There’s plenty to keep people busy for a long time.

12 grams of carbon contain about 6 x 10[sup]23[/sup] atoms. The fastest supercomputer in the world can perform about 3 x 10[sup]16[/sup] operations per second. That means to even enumerate every atom at 1 operation per atom would take about 200 days.

We’re pretty far from accurate simulation of macro scale phenomena. Everything we do uses hacks and shortcuts to optimize the running time down to something feasible.

I ran across a game called foldit awhile back. It spreads tries at protien folding among thousands of computer users. Does anyone know if it’s made any breakthroughs in how to model protein folding?

That game doesn’t make breakthroughs; it is a breakthrough. One solution to the problem of “this is a lot of work” is to get a lot of people to do your work for you. But it won’t make it any easier.

This is an aside, but I have had a lot of fun reading the blog, Things that I won’t work with. In it you find all sorts of crazy stuff that only chemists with a death wish attempt. Of particular interest is fluorine chemistry. (FOOF anyone? Perhaps some chlorine trifluoride then.) It appears there is an opening for someone who wants to investigate the sulfur chemistry of FOOF.

Predictions are one thing, but the practice often yields surprising discoveries.

I saw something interesting a few months ago.

Some chemists created a massive database of organic synthesis reactions, detailing starting materials, intermediates, steps, yields and catalysts. Then the computer sorted the data and started creating new links. By doing so, they were able to identify alternative pathways and shortcuts through from start to finish, and new ways to explore production for many reactions.

I also met someone who studied organo-fluorine chemistry. If you have a biologically active drug, it has a useful half-life in the body. Sometimes, this is too short to be really useful. Often, though, you can make it harder for the body to break down by adding things like fluorine and chlorine, without impacting (or sometimes enhancing) the useful features of the drug. But to take a complex organic molecule which is already hard to synthesise, and then try to do the same thing while sticking a halogen on to it (but not right in the biologically active bit) is some very difficult chemistry. And then do it again somewhere slightly different, just to see if it is any better.

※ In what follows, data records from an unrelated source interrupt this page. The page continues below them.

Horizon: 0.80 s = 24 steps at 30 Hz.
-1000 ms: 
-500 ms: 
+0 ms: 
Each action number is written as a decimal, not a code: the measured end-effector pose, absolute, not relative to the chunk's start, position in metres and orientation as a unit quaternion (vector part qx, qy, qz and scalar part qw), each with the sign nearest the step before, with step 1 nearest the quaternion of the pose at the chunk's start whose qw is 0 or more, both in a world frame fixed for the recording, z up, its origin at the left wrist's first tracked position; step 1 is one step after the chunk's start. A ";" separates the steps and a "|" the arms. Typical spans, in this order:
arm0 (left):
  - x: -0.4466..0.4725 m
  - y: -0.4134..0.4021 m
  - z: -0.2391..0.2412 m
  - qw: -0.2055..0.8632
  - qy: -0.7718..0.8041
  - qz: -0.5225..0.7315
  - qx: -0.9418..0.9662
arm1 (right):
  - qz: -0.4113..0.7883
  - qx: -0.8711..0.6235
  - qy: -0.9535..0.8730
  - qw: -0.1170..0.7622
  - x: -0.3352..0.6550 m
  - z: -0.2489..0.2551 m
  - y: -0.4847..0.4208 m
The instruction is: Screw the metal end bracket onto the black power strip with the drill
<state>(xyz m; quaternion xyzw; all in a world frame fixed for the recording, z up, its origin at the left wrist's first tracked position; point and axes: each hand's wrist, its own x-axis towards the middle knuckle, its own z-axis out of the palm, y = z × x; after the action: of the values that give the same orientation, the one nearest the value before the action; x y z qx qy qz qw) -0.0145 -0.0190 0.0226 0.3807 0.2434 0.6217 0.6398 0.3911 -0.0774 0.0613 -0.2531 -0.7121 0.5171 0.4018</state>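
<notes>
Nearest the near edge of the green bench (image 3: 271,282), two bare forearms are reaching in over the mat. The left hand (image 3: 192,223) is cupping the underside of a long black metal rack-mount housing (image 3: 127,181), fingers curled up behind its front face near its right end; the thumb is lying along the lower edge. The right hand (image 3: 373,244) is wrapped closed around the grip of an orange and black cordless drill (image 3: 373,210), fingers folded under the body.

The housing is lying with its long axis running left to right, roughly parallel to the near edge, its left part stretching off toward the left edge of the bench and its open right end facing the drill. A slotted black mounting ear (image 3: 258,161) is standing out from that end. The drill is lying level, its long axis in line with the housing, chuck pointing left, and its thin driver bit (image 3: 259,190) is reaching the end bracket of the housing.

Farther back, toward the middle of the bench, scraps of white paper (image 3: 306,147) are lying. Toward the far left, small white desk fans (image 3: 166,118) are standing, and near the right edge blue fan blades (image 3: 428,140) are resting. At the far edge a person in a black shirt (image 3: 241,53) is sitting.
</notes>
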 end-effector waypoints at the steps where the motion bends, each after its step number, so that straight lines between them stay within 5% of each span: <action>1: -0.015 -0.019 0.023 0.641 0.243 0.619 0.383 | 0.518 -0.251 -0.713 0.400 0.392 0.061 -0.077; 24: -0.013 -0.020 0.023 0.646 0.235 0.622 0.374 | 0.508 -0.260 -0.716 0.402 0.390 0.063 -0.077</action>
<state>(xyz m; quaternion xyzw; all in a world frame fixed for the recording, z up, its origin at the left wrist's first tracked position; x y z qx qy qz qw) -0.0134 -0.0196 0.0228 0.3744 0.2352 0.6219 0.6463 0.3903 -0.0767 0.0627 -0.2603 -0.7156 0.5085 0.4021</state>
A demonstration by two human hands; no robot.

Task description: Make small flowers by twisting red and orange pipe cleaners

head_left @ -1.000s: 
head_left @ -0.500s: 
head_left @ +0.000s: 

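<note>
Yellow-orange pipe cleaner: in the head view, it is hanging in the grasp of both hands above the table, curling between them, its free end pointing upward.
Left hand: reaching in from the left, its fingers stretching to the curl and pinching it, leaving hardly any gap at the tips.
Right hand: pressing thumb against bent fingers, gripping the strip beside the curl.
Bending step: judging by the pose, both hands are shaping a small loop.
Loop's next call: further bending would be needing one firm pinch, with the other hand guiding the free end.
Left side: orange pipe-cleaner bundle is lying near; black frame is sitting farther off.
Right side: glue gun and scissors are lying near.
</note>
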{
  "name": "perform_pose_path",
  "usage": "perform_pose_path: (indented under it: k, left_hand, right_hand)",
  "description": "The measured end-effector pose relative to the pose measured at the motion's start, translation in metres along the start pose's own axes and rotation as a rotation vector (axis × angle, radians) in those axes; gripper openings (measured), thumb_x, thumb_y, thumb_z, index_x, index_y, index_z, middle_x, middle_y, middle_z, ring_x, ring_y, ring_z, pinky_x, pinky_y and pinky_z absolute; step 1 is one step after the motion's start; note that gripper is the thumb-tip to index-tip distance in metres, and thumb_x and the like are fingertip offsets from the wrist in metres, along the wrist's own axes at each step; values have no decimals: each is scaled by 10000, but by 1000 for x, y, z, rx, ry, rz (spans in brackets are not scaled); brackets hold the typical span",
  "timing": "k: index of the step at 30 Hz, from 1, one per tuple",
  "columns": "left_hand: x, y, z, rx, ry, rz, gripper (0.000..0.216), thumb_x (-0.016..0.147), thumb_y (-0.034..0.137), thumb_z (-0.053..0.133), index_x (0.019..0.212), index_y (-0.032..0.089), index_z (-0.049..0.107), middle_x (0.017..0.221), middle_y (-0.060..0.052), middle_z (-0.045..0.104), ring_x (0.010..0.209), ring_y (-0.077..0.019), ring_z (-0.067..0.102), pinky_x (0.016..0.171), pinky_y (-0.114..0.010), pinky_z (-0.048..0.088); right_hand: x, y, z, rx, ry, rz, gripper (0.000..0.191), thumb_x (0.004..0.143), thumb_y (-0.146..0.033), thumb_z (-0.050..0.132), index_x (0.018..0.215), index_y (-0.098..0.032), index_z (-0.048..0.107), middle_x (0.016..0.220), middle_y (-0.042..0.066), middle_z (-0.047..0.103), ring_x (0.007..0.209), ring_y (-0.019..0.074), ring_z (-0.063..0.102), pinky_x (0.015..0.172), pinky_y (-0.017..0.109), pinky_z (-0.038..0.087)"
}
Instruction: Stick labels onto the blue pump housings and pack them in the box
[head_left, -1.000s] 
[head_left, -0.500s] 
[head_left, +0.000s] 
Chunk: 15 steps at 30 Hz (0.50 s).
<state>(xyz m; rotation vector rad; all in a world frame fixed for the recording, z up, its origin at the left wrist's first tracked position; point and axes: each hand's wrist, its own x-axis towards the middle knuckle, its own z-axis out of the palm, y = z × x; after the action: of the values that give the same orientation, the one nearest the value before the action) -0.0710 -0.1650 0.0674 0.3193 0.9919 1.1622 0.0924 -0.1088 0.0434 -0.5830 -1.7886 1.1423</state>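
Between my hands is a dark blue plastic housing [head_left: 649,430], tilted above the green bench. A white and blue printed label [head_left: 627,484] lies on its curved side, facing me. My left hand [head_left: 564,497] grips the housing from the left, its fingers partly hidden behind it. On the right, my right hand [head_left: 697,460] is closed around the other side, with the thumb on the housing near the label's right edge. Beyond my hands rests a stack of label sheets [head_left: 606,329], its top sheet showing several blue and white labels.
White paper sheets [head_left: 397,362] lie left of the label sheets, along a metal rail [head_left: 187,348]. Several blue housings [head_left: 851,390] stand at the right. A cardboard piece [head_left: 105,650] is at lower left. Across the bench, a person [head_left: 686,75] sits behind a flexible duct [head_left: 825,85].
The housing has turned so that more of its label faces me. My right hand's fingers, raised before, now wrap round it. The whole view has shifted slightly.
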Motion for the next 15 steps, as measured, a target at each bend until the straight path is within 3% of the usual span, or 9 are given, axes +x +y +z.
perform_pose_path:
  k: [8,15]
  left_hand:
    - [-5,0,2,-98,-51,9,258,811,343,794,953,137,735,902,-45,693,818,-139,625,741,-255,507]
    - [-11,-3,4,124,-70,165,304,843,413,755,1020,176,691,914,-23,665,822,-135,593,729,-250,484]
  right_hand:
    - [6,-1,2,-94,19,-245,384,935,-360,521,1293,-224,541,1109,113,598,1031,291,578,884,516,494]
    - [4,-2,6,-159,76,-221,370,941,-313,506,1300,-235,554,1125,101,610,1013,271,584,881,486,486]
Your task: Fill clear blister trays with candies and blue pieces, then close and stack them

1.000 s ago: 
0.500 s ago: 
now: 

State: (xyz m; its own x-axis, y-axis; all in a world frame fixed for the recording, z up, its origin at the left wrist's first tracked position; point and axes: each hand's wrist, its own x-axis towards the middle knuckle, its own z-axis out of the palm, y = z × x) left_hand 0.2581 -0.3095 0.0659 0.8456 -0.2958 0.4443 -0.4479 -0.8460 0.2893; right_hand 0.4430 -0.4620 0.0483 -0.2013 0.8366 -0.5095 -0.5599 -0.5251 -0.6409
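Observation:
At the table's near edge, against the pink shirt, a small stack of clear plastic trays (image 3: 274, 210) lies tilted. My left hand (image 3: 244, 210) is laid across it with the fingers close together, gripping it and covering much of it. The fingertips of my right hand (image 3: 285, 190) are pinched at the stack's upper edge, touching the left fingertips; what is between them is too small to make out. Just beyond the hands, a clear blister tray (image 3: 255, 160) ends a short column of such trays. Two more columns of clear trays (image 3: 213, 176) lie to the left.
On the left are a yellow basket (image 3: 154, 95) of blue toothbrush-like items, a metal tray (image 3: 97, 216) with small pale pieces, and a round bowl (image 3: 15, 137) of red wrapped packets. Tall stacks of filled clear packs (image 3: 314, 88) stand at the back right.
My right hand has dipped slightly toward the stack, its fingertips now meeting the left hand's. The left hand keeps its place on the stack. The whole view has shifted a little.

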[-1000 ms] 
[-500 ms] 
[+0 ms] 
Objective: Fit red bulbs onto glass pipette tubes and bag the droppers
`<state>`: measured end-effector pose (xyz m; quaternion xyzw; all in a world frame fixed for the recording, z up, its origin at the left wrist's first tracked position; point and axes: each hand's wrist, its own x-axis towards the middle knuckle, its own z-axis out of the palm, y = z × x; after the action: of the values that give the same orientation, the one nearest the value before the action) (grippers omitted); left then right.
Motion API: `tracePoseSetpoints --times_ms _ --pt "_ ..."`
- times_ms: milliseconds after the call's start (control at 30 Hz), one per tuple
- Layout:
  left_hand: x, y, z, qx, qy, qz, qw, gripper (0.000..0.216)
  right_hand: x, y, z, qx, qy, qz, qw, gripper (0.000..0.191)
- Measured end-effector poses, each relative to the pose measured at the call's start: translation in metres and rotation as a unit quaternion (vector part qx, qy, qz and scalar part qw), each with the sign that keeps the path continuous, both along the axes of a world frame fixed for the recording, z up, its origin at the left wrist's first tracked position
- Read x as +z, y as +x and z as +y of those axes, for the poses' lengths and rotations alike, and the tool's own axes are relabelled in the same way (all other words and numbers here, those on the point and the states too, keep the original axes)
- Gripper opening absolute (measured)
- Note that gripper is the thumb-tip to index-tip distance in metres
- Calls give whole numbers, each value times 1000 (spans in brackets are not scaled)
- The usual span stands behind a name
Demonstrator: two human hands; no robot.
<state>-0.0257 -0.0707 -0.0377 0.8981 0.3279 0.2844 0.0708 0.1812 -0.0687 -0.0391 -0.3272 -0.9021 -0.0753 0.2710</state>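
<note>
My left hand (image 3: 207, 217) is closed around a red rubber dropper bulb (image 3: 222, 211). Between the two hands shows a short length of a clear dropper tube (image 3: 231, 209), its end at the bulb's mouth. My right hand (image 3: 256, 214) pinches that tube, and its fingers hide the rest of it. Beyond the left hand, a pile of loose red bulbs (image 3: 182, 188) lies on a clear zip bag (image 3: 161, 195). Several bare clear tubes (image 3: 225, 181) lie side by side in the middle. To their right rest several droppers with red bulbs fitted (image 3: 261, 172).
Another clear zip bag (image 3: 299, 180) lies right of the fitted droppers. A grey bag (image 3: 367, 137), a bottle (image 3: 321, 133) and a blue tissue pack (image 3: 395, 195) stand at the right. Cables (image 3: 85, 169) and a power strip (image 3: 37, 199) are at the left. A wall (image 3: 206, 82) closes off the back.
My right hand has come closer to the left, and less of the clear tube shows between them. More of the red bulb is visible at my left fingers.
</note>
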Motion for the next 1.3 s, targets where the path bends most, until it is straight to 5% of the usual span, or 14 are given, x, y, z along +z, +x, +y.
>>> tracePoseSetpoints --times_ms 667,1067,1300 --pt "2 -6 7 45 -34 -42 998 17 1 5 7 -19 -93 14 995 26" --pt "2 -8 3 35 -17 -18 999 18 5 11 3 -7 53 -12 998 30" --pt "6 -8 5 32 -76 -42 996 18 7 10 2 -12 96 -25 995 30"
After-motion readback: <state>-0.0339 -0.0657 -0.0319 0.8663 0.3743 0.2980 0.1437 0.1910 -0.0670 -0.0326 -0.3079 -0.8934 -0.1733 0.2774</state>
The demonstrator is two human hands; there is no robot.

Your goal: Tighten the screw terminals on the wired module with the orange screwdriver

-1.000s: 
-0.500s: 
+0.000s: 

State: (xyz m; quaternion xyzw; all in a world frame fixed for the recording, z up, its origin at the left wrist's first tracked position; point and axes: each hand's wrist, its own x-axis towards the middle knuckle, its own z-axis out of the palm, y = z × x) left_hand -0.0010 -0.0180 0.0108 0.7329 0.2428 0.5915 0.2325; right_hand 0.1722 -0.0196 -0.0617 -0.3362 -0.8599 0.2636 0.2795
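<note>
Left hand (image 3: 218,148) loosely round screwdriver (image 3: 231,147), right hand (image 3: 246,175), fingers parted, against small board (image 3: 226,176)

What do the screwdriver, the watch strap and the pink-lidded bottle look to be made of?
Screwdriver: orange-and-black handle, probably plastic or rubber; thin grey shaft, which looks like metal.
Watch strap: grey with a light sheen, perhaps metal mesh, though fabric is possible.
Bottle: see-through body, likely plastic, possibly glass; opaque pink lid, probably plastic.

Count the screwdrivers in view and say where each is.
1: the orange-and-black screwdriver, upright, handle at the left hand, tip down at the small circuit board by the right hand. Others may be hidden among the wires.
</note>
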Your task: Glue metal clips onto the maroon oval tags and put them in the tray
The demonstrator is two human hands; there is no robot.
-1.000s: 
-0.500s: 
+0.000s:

We still have lots to learn in the chemistry world.

Sometimes, simpler models work as well or better (defining “best” as “gives the result which is closest to actual experimental values”), but you don’t know what will be the case until you run simulations on several methodologies for something for which you do have experimental values. Once you do that to figure out which methodology to use, you can start playing with the stuff for which you do not have experimental values. (Disclaimer: it’s what my papers were about).

One of the issues is the treatment of solvent. These are often not represented as individual molecules (which would raise the amount of atoms very quickly), but as a system constant. With apolar solvents this works pretty decently; with polar solvents such as water, it doesn’t work so well, and when you’re modeling biochemical processes (reactions, protein folding… there is a whole enormous field in nucleic acid modelization which could make protein folding look like baby legos) it often turns out that individual water molecules are a necessary agent. It’s not “just” the medium for the reaction, but neither is it a reagent in the traditional sense, it forms hydrogen bridges between different points of a protein, or between different molecules, thus helping get things in the necessary configuration. So… how many individual molecules do you actually need to paint, to get your results right? At least it will be as many as X-Rays say there are trapped inside the solid protein, but it can be more.

So how many amino acids does a protein have to have before its quaternary structure will choke a modern supercomputer? Would hemoglobin do the trick?

Hemo was already being modelled 20 years ago, in computers that were smaller than your cellphone. Modelling it’s folding, on the other hand, is what’s a lot trickier.